• [What is needed]: Below this line is the material. Write out only its lines from the one containing "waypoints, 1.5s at" through the one containing "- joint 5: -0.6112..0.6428", both kept, exactly.

• [Given data]:

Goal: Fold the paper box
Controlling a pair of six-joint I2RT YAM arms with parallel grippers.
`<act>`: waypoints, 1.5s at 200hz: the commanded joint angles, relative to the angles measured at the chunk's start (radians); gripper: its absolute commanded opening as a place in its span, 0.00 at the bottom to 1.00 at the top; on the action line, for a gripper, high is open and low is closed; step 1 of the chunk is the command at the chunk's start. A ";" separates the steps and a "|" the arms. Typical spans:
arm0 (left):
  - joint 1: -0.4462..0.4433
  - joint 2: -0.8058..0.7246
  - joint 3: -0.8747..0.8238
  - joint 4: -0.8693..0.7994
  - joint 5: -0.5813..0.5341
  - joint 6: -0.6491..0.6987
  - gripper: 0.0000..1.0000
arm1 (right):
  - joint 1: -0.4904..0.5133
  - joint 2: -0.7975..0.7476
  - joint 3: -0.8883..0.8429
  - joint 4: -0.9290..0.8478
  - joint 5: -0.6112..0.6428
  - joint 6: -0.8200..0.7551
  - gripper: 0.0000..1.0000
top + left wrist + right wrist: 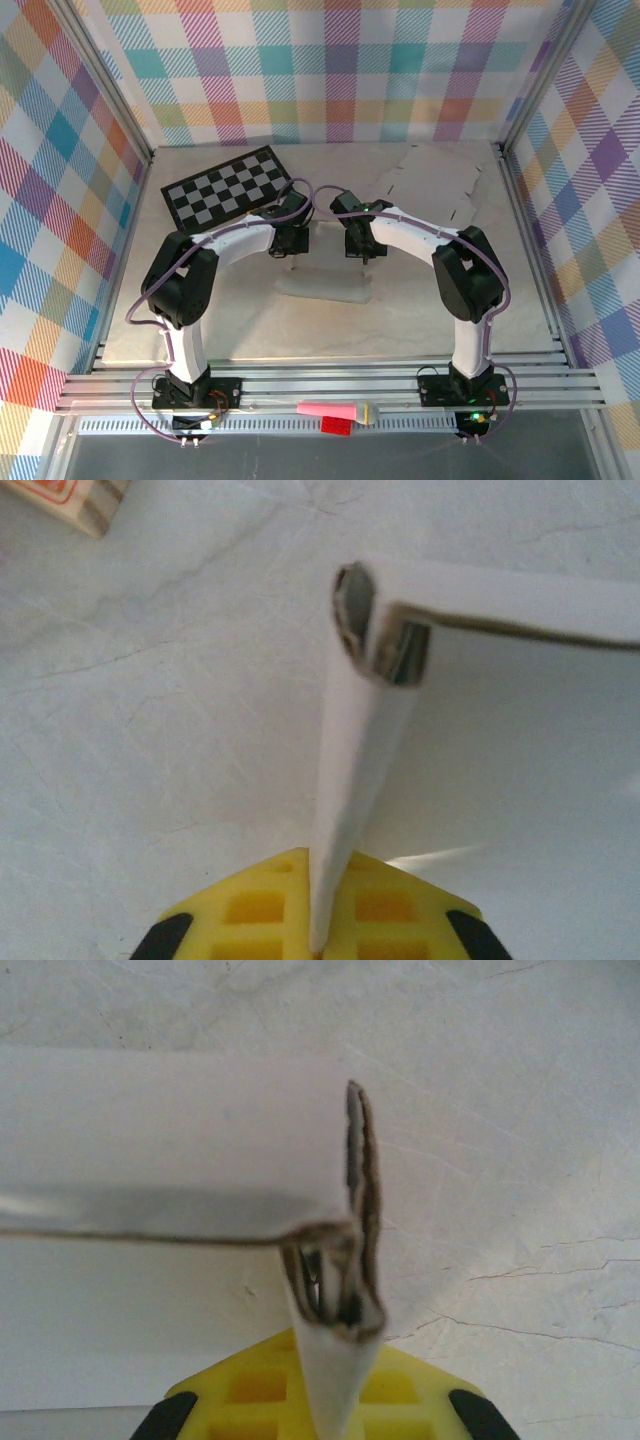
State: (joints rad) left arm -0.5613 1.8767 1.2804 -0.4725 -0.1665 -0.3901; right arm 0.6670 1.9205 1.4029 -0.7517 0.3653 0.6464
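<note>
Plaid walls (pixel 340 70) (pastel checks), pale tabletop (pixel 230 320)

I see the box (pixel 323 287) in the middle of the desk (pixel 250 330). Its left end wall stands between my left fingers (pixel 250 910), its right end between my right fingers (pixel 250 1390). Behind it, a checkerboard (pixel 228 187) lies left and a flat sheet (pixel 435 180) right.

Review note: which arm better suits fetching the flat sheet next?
Right, probably: the sheet lies back right, beyond the right end effector; it and the left end effector both pinch the box.
</note>
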 commanded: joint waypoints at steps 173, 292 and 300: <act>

• [Problem solution]:
`<act>`: waypoints, 1.5s at 200hz: the commanded joint angles, relative to the angles measured at the chunk's start (radians); gripper: its absolute commanded opening as a place in its span, 0.00 at the bottom to 1.00 at the top; on the action line, for a gripper, high is open and low is closed; step 1 of the chunk is the command at the chunk's start. A ";" separates the steps and a "|" the arms. Typical spans:
arm0 (left):
  - joint 1: -0.4462..0.4433
  - joint 2: -0.8058..0.7246
  - joint 3: -0.8747..0.8238
  - joint 4: -0.8693..0.7994
  - joint 5: -0.5813..0.5341
  - joint 6: -0.6491..0.6987
  - gripper: 0.0000..1.0000
arm1 (right):
  - joint 1: -0.4904..0.5133
  - joint 2: -0.7975..0.7476
  - joint 3: -0.8883..0.8429
  - joint 4: -0.9290..0.8478
  - joint 5: -0.6112..0.6428

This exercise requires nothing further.